Потом нас на автобусе отвезли в Ленинград, мы долго гуляли по вечернему городу, наконец настала сумеречная серая ночь, и я увидел, как разводят мосты, после чего на другую сторону Невы не попадешь ни за какие деньги. Особенно меня впечатлили милицейские будки и фонарные столбы, вознесенные высоко вверх и накренившиеся параллельно земле.
Когда мы возвращались по набережной в интернат, где нам выделили койки, Славик вдруг остановился как вкопанный, сначала сдерживался, а потом заплакал навзрыд: оказалось, на этом самом месте умерла в 1942-м от голода его мать, несла домой воду из проруби и окоченела. Его долго успокаивали, даже налили в медицинских целях, когда мы добрались до места ночлега, стакан водки, он взял с меня честное пионерское, что я не выдам его, и залпом выпил. Я, конечно, не проронил ни слова, но в сентябре к нам пришел новый вожатый Витя Головачев, раньше он был нашим соседом по общежитию, а потом им дали отдельную квартиру.

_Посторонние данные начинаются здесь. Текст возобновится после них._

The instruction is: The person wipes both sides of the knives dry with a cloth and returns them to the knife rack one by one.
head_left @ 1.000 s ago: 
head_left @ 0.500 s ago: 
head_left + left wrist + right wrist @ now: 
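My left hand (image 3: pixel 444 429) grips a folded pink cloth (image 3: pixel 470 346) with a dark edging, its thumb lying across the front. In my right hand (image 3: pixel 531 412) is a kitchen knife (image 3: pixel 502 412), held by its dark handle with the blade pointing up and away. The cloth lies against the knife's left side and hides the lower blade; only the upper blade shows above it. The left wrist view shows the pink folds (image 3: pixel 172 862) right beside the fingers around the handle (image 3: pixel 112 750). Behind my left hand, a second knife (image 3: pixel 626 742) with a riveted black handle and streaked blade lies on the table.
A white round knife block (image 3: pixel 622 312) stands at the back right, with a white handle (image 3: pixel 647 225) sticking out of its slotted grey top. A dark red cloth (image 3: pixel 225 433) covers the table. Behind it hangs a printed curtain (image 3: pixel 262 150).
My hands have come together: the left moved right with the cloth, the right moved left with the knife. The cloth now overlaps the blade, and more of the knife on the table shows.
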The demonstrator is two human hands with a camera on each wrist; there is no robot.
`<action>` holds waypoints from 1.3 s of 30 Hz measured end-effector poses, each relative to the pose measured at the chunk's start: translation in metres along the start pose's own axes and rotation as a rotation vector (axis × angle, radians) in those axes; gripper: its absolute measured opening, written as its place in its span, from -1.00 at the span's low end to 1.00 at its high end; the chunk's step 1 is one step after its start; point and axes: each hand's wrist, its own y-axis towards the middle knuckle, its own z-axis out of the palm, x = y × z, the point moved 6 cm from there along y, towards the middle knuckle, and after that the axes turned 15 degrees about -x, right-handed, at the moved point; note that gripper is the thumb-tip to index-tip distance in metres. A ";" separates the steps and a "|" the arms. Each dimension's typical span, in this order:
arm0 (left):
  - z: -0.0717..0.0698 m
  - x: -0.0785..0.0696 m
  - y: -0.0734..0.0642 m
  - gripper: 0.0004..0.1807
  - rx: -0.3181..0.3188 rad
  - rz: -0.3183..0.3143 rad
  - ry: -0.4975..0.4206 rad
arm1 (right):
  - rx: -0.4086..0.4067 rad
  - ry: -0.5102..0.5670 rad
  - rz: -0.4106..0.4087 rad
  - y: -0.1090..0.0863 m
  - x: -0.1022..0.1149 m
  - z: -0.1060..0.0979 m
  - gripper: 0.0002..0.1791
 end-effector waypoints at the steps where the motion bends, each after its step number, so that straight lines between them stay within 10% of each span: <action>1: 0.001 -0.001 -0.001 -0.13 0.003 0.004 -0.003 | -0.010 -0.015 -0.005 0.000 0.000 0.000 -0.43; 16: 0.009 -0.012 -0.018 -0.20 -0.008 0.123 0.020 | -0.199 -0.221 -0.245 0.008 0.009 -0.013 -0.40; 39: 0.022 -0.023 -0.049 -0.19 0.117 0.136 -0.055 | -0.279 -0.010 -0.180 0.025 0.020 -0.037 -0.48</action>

Ирина Анатольевна потом как-то рассказала, что Булыгин уволился не по своему желанию. Выяснилось, по воскресеньям он гулял в Сокольниках, нацепив на себя медали, которые фронтовики подарили нашему музею. Кому-то показалось странным, что у молодого человека вся грудь в боевых наградах, и позвали милиционера… Когда строгий Ипатов, тогдашний директор, допытывался у Булыгина, с какой стати ему пришла в голову такая блажь, Славик ответил, что хотел быть похожим на своего старшего брата, погибшего на Невском пятачке. Наказывать вожатого не стали, ведь награды в понедельник утром снова лежали под музейным стеклом, но, обсудив дело на педсовете, решили: человеку с такими странностями рядом с детьми делать нечего. Про то, что из экспозиции исчезли керенки, я никому говорить не стал…
В Москву мы вернулись на Ту-104. Я прежде никогда не летал и понял: это совсем не страшно – облака внизу кажутся ватой, а в нее упасть – мягкота! Вдобавок надушенная стюардесса ходила вдоль кресел с подносом мятных леденцов, они так и называются – «Взлетные». Можно было взять хоть целую горсть, но я ограничился тремя конфетами.
– Сволочь! – повторил Сталин, глядя вслед исчезнувшей хвостатой тени.